TEMPO.CO, Jakarta - Menopause adalah fase berhenti menstruasi secara permanen akibat hilangnya aktivitas sel-sel telur yang sudah tidak dihasilkan lagi di ovarium. Banyaknya mitos di masyarakat terkait menopause, seperti dapat menyebabkan depresi, kulit keriput, dan kehidupan seks berakhir menimbulkan ketakutan sehingga menyebabkan konsekuensi psikologis bagi wanita.
Psikiater dari Fakultas Kedokteran Universitas Indonesia, Dr. dr. Natalia Widiasih, Sp.KJ(K), menjelaskan alasan menopause dapat mempengaruhi, bahkan mengganggu fungsi kognitif dan mental. Salah satunya dipengaruhi penurunan hormon estrogen.
Estrogen berperan dalam mediasi neurotransmitter di korteks prefrontal yang berperan dalam fungsi eksekutif dengan mengatur pembentukan saraf dan melindungi saraf dari kerusakan dan kematian sel. Hormon ini juga berperan dalam regulasi fungsi mitokondria dalam sintesis ATP, yaitu bentuk energi yang dibutuhkan sel.
Ia mengatakan penurunan kadar estrogen mengganggu pembentukan energi otak akibat disfungsi mitokondria yang diikuti penurunan metabolisme otak, deposisi beta amiloid, hilangnya sinaps neuron di otak, dan kemudian menyebabkan penurunan fungsi kognitif hingga demensia. Jika kondisi ini tidak terdeteksi, ditambah stres, maka dapat menimbulkan kerusakan saraf lebih besar. Bila dibiarkan maka bisa berisiko menyebabkandemensia vaskular atau demensia akibat perubahan hormonal, ditambah stres yang tinggi.

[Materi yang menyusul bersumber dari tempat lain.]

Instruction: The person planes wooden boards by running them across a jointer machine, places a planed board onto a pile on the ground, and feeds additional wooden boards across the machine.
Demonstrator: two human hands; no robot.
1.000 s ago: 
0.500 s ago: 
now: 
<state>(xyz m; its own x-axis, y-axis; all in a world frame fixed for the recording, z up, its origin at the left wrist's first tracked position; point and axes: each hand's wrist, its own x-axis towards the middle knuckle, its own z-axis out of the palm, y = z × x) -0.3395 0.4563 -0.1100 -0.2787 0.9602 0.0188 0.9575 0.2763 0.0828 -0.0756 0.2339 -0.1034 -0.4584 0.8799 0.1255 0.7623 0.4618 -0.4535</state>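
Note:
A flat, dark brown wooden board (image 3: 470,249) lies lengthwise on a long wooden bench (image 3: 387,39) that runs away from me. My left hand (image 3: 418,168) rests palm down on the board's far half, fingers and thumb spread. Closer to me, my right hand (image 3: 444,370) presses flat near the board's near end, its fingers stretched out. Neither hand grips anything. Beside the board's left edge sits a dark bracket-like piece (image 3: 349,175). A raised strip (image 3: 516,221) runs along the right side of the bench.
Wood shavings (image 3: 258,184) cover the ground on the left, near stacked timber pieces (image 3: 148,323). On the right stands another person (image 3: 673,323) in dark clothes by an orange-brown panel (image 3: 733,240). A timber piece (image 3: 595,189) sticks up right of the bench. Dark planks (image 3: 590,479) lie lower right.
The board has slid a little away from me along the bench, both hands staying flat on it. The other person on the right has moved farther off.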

"Buruan dibawa ke tenaga profesional. Kalau sudah terjadi demensia, kita sudah tidak bisa pulihkan lagi. Tetapi kalau baru gejala-gejala awal, kita bisa pulihkan," ujar Natalia.
Dampak psikologis
Sementara dampak psikologis akibat menopause yang juga akibat perubahan hormonal, salah satunya estrogen, bisa berupa rasa tidak nyaman, kesepian, bisa karena bagian dari depresi atau karena dia menarik diri. Selain itu, ada kemungkinan orang sudah sejak awal tak memiliki dukungan sosial yang baik, misalnya karena sifat pemalu atau kepercayaan diri rendah sehingga memperkuat potensi kerentanan mengalami gangguan mental lebih besar.
"Kondisi ini bisa diperberat dengan cara pandang yang negatif terhadap diri dan pemicu stres di lingkungan sehingga menyebabkan orang mengalami gangguan mood menetap," papar Natalia.
Stres yang tinggi dapat merusak otak karena banyaknya radikal bebas yang dilepaskan dan wujudnya dapat kecemasan, depresi. Di saat yang sama, orang juga merespons perubahan secara negatif sehingga menurunkan kualitas hidupnya.
"Orang ini biasanya sudah perlu tata laksana, apalagi bila sudah terpikir mengakhiri hidup," ungkap Natalia. "Karena perubahan biologis bisa menyebabkan perubahan secara psikologis, ditambah stressor sosial. Apalagi lingkungan sosial bukannya membantu tetapi menakuti."